Jean-François Copé a annoncé officiellement dimanche, lors d'un meeting à Châteaurenard (Bouches-du-Rhône), sa candidature au poste de président de l'UMP, dont l'élection par les militants aura lieu les 18 et 25 novembre.

"Pour qu'une vague bleue" aux municipales de 2014 "vienne effacer les dernières défaites aux élections locales, j'ai d'abord besoin de vous les militants de l'UMP, sur le terrain (...). Je vous l'annonce: aujourd'hui, je suis candidat à la présidence de l'UMP", a déclaré le secrétaire général de l'UMP devant plus de 2.000 de ses partisans qui ont scandé "Copé, Copé" et "Copé président !"

"Vous avec lesquels je me suis engagé à 1.000% sans ménager ma peine pour Nicolas Sarkozy (...). Vous qui ne décidez pas de vos convictions en fonction des sondages", a-t-il ajouté dans une allusion à son rival François Fillon, favori des sondages réalisés auprès des seuls sympathisants UMP.

En annonçant sa candidature il a déclaré vouloir incarner la "droite décomplexée", à savoir une "droite républicaine, moderne et luttant contre le politiquement correct".

"La droite que j'aime, c'est d'abord une droite républicaine (...). Mais il n'y aura pas de refondation républicaine sans refondation de l'école", a lancé le secrétaire général de l'UMP lors d'un meeting à Châteaurenard (Bouches-du-Rhône) en plaidant notamment pour un examen d'entrée en 6e, l'autonomie des chefs d'établissement, l'apprentissage dès 14 ans et un service civique obligatoire, une proposition que lui avait refusée son rival François Fillon quand il était Premier ministre.

En partisan d'une droite "moderne", M. Copé veut "un droit du travail modernisé", "une lutte résolue contre l'assistanat", la fin "une bonne fois pour toutes" des 35 heures... "Comme je l'avais proposé dans le projet de l'UMP, que nous avons adopté ensemble il y a un an", a-t-il lâché en direction de M. Fillon, qui vient de reprendre cette proposition dans son projet pour l'UMP.

Il veut aussi une droite "totalement libérée du politiquement correct, cet ordre établi, imposé par la gauche bien-pensante pour faire taire la réalité du terrain". "Il est hors de question que j'appelle à voter pour un Parti socialiste qui s'allie sans scrupules à une extrême gauche qui n'a rien à envier à l'extrême droite", a-t-il martelé alors que M. Fillon n'a jamais été un fervent partisan du ni-ni.

"Je le dis haut et fort: je suis pour une laïcité positive", a-t-il affirmé en reprenant une expression un temps chère à Nicolas Sarkozy. "Une laïcité qui respecte la liberté de croire et de pratiquer. Qui regarde avec bienveillance les croyants" mais "intraitable face aux intégristes qui testent la République".

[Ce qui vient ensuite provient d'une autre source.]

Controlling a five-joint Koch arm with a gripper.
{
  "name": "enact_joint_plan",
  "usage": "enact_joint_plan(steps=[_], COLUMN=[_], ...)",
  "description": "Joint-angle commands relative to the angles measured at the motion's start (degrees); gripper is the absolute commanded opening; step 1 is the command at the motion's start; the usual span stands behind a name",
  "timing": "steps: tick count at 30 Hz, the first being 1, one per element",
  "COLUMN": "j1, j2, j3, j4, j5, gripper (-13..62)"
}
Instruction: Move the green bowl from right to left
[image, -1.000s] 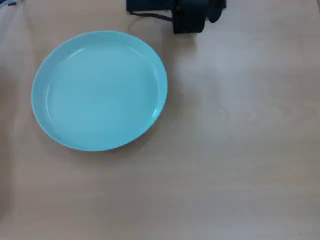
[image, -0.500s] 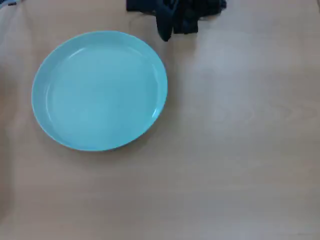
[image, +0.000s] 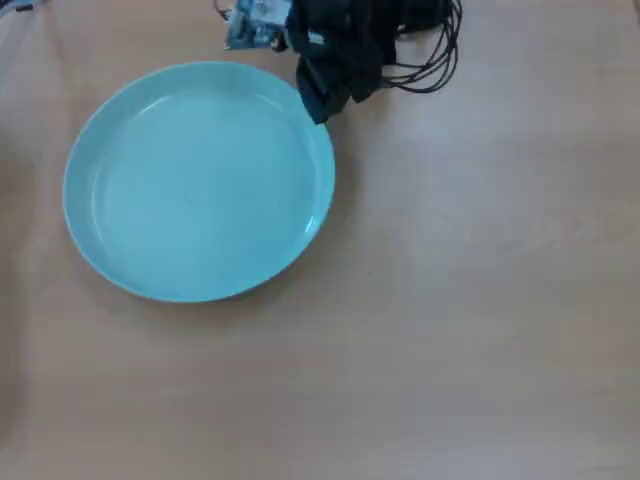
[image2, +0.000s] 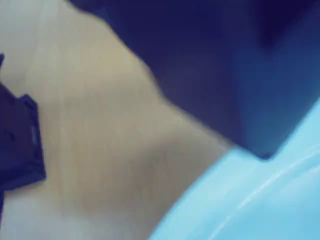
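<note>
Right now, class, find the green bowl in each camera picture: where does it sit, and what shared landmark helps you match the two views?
Overhead view: the green bowl fills the upper left of the wooden table.
Wrist view: only a blurred part of it shows, bottom right.
Shared landmark: the black gripper at the bowl's rim, top right of it overhead.

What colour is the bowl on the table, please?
The bowl is plain pale mint-teal, glossy and unpatterned; it shows best in the overhead view.
</note>
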Motion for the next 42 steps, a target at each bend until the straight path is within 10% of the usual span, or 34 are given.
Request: enact_joint_plan(steps=[1,42], j1=[0.9,2.2], j2=[-0.3,-9.8], j3=[-0.2,4.8], j4=[-2.9,-26.5], j5=[-1.1,-1.6], gripper=[20.4,16.3])
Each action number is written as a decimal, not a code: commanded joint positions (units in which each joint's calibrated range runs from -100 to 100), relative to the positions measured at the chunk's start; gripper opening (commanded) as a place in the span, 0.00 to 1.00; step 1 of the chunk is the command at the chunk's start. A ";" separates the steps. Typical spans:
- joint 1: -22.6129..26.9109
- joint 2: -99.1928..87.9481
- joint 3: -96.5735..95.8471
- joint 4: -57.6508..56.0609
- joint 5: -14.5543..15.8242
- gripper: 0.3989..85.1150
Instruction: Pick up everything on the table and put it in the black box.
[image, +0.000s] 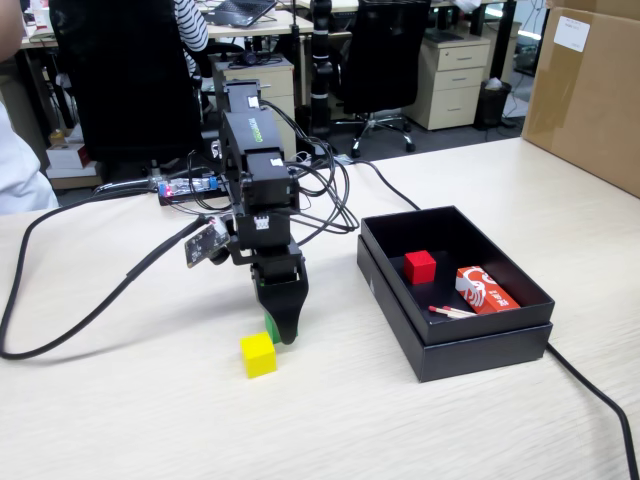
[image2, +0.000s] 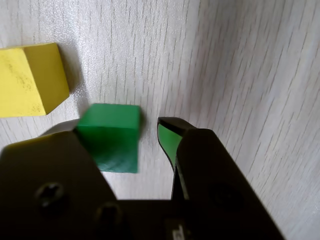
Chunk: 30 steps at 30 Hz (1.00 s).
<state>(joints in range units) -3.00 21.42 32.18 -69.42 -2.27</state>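
On the pale wood-grain surface, the small yellow cube sits just beside the small green cube, which the released gripper straddles, jaws apart. Closing looks next; then a clear rightward path to the shallow black box, holding the red cube.

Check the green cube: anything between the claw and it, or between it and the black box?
Nothing blocks the grasp: the claw is open around the green cube, a gap showing on one side. The yellow cube sits close beside it, on the side away from the black box. The table between cube and box looks bare.
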 joint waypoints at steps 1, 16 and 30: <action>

"Cette droite républicaine, moderne et luttant contre le politiquement correct, c'est ce que j'appelle la droite décomplexée. C'est une droite qui refuse de se taire ou de rester sourde aux appels à l'aide de nos compatriotes. C'est une droite qui sait être à la fois gaulliste, humaniste, moderne, forte, populaire, sociale", a-t-il dit en allusion aux différentes sensibilités de l'UMP.

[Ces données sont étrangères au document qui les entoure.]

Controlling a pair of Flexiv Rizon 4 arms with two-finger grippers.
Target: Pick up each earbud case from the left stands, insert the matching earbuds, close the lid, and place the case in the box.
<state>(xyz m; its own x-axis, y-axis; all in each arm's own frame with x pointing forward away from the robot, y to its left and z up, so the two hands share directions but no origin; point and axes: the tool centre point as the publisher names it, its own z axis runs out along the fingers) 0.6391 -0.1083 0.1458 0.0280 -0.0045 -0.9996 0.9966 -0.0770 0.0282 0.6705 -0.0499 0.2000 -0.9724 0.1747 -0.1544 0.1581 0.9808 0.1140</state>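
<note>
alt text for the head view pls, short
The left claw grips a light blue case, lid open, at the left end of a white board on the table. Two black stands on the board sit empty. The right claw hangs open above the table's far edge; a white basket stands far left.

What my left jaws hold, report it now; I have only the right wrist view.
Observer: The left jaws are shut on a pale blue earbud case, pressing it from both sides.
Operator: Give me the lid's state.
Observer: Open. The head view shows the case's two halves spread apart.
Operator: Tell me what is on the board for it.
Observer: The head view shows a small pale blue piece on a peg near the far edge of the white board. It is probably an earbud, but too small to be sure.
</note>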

Le député-maire de Meaux, qui dirige le parti depuis que Nicolas Sarkozy, le dernier président en titre de l'UMP, lui en a confié les rênes en novembre 2010, entend être "candidat pour rassembler tous les talents de notre famille politique, dans sa diversité" mais aussi pour "conduire une opposition qui colle aux réalités du terrain, qui n'a pas froid aux yeux, qui est sans concession, ni complaisance". "En un mot, une opposition tonique", a-t-il précisé.

"Je suis candidat pour vous emmener vers la victoire en 2014" aux municipales, a-t-il insisté comme pour mieux se démarquer de François Fillon. Répondant directement à l'ancien Premier ministre, il a lâché: "Le congrès de l'UMP n'a rien à voir avec +une primaire avant l'heure+. On ne va pas demander aux adhérents de l'UMP de choisir aujourd'hui leur candidat pour 2017. Cela n'aurait vraiment aucun sens".

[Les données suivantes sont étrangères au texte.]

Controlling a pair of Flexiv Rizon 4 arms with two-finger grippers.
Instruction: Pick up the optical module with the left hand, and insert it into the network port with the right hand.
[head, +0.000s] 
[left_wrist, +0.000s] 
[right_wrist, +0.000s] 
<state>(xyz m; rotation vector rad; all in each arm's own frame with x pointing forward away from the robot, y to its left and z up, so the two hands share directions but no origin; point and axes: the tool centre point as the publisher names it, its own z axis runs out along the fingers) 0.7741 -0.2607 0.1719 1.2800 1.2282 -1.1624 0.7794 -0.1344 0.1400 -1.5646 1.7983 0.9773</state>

"Et ceux qui vous disent le contraire vont un peu vite en besogne. Ils donnent le sentiment de considérer qu'un sondage vaut résultat électoral. Les choses en politique sont tellement plus complexes", a prévenu M. Copé, qui entend mener une campagne tambour battant dans les trois prochains mois, avec des déplacements quasi quotidiens.

"Je suis joueur d'échecs. Je sais qu'il ne faut jamais sous-estimer ses adversaires !", a-t-il encore averti.